» What is expected:
Where in the data below does the word "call" appear? Copy each line that holds it.

» Data for analysis:
————————
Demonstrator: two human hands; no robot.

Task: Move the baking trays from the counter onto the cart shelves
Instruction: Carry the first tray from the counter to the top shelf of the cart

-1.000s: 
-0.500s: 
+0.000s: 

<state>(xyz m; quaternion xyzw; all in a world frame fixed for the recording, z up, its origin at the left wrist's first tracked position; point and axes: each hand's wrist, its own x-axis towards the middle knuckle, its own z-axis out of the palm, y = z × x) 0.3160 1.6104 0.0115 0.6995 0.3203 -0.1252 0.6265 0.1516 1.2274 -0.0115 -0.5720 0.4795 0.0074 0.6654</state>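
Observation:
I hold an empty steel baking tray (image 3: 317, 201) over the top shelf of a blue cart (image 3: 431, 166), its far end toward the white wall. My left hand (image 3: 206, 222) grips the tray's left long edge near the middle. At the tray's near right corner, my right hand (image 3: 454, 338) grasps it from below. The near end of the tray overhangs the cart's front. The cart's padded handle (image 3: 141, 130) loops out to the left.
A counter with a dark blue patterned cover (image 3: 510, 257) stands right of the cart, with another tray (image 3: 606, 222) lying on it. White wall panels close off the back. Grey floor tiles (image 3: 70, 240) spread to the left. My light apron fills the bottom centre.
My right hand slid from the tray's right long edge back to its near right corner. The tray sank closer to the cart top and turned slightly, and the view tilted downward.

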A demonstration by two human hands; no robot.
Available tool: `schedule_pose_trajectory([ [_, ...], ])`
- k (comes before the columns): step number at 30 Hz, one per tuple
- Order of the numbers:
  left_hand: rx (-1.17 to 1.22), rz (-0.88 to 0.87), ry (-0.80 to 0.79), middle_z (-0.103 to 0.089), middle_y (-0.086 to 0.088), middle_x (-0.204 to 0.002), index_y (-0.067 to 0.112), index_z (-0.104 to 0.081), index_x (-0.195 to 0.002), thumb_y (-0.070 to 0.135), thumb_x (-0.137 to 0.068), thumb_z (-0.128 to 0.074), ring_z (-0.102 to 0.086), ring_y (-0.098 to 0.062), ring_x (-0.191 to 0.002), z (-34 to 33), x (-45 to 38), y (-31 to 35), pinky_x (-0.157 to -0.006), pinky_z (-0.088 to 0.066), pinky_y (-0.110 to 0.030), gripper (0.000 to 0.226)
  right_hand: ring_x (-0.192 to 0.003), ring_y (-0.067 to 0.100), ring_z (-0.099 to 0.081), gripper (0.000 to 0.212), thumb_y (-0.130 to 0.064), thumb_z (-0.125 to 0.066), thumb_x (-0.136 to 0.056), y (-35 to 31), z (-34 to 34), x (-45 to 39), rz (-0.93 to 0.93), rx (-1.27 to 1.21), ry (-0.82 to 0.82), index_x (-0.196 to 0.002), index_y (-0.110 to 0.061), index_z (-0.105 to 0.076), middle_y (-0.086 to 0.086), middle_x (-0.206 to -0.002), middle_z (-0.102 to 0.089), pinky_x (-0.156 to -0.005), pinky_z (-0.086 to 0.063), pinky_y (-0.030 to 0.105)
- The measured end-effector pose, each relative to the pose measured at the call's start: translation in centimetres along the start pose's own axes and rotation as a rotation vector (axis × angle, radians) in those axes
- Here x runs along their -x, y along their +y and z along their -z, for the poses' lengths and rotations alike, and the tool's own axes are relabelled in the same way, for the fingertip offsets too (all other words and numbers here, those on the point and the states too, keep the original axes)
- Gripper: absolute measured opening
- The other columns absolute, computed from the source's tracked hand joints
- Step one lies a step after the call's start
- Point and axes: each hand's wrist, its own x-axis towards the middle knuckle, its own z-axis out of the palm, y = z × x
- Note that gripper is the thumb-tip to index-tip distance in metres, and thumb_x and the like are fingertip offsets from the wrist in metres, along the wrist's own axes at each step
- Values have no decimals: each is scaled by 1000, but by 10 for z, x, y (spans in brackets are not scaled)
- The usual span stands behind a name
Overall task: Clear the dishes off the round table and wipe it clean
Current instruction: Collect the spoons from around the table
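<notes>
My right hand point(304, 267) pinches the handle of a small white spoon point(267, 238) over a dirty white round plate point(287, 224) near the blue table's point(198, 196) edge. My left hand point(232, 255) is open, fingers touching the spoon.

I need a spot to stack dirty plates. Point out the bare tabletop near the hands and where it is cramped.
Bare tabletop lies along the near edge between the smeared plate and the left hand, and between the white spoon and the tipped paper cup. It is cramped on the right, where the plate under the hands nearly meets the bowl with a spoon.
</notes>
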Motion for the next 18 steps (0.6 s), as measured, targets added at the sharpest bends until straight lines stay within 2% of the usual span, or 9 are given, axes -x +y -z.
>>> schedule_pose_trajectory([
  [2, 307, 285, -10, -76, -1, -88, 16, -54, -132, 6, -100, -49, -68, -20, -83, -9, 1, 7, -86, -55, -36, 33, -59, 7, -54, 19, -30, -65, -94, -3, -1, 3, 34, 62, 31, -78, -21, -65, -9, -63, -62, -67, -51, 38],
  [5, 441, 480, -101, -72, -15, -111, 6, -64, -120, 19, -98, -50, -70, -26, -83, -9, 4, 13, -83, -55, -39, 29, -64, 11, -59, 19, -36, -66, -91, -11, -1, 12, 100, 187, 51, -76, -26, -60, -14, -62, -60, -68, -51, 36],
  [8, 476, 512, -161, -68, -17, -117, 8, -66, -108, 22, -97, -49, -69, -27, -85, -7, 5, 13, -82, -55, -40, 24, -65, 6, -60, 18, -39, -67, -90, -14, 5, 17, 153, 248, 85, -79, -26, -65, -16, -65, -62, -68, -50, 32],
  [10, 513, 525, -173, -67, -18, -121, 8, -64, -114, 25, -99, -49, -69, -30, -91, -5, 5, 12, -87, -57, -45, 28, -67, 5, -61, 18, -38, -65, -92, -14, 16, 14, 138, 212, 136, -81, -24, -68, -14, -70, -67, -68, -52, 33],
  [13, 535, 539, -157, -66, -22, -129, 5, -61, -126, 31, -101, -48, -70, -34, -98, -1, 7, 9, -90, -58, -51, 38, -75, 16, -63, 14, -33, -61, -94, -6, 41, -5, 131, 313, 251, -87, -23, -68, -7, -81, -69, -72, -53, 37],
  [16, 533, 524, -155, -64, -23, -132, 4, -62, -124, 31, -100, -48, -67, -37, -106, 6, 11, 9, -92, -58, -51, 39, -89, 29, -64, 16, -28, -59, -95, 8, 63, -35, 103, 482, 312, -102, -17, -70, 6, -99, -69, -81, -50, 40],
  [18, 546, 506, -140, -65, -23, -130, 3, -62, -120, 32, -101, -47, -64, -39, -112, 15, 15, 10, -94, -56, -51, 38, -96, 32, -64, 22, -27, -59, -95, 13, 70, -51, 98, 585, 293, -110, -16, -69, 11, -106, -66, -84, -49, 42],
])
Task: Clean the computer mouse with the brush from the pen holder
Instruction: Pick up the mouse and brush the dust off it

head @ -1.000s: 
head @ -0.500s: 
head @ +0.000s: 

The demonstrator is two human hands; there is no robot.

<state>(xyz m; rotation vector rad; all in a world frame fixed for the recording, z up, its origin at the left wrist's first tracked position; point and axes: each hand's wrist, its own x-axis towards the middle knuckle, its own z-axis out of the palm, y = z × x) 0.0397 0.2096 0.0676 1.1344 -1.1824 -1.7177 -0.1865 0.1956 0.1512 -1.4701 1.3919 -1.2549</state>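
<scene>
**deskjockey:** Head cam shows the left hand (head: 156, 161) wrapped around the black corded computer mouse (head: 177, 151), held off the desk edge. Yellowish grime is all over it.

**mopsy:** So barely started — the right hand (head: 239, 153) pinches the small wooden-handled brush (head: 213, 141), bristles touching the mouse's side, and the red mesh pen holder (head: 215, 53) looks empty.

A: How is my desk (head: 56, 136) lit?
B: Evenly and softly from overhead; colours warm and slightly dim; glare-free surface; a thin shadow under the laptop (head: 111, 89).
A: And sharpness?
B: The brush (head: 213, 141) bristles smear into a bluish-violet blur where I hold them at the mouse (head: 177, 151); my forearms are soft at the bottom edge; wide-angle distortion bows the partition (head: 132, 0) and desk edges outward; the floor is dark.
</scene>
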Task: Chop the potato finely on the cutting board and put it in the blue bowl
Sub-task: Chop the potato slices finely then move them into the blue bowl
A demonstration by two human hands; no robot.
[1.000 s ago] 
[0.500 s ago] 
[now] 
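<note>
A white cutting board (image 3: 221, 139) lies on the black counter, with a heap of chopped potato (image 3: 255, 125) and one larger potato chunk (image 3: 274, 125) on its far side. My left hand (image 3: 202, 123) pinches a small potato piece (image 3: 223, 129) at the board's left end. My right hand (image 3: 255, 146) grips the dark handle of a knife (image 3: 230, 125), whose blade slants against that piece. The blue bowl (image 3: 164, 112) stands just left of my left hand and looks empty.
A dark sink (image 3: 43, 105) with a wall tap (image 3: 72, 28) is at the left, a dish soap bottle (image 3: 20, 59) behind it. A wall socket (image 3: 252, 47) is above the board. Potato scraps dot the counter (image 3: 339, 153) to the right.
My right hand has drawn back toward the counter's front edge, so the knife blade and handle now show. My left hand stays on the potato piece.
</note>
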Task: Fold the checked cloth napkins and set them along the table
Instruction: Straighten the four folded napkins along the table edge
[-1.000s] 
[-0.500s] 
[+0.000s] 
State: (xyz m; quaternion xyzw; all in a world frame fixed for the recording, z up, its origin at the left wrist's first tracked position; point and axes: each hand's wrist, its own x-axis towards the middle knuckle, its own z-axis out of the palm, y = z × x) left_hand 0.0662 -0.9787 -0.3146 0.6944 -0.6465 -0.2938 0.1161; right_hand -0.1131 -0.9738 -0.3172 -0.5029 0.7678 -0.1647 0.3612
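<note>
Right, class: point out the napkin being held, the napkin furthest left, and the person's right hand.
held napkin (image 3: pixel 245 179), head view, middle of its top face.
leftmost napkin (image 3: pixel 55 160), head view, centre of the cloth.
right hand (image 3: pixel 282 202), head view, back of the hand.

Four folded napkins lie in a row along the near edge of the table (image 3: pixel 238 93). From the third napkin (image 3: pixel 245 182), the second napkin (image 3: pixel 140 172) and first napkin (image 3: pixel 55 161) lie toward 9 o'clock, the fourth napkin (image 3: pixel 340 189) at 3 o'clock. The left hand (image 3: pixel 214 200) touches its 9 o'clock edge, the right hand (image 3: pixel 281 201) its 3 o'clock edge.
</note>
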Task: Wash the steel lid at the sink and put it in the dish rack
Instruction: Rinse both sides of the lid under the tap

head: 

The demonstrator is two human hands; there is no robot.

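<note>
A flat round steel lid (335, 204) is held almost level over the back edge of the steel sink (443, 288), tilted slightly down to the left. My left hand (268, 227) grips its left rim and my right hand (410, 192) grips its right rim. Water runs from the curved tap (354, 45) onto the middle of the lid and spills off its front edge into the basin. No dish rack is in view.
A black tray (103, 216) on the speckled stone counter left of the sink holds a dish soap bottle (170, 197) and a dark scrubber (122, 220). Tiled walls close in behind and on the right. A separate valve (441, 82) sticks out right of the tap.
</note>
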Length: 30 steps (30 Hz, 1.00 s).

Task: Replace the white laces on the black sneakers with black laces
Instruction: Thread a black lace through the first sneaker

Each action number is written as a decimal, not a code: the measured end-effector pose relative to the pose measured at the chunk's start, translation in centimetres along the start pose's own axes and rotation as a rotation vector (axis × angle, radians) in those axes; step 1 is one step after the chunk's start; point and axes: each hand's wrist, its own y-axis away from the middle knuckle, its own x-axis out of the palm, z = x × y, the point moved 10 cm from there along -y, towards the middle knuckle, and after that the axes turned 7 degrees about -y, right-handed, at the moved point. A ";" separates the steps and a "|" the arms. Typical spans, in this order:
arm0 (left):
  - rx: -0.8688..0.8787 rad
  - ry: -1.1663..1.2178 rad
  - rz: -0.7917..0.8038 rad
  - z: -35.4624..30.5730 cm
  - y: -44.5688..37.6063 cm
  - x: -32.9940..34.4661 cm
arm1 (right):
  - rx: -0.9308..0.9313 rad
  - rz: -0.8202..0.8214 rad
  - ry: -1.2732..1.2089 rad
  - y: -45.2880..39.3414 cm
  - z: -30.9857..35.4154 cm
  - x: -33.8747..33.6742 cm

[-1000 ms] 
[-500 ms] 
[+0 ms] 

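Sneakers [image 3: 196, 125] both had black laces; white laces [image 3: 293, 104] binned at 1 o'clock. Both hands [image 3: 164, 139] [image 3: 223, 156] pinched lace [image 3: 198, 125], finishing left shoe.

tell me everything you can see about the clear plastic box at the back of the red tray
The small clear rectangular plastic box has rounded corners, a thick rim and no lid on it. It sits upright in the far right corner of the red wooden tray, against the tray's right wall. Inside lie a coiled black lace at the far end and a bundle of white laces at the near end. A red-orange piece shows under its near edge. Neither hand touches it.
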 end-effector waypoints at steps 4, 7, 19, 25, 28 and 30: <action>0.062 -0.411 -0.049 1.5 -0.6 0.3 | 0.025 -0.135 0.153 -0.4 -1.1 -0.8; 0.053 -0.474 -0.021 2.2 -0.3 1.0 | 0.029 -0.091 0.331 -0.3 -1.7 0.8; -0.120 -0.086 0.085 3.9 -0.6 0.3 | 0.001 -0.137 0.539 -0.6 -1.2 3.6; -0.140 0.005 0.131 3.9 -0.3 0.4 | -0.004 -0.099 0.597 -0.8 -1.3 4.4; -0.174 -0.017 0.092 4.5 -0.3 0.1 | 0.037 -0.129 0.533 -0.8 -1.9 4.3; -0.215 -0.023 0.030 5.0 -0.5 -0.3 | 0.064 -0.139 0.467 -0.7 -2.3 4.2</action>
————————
» Answer to this task:
- The measured end-effector pose, each relative to the pose measured at the call's start: translation in centimetres along the start pose's own axes and rotation as a rotation vector (axis × angle, radians) in those axes
- Step one lies a step after the call's start

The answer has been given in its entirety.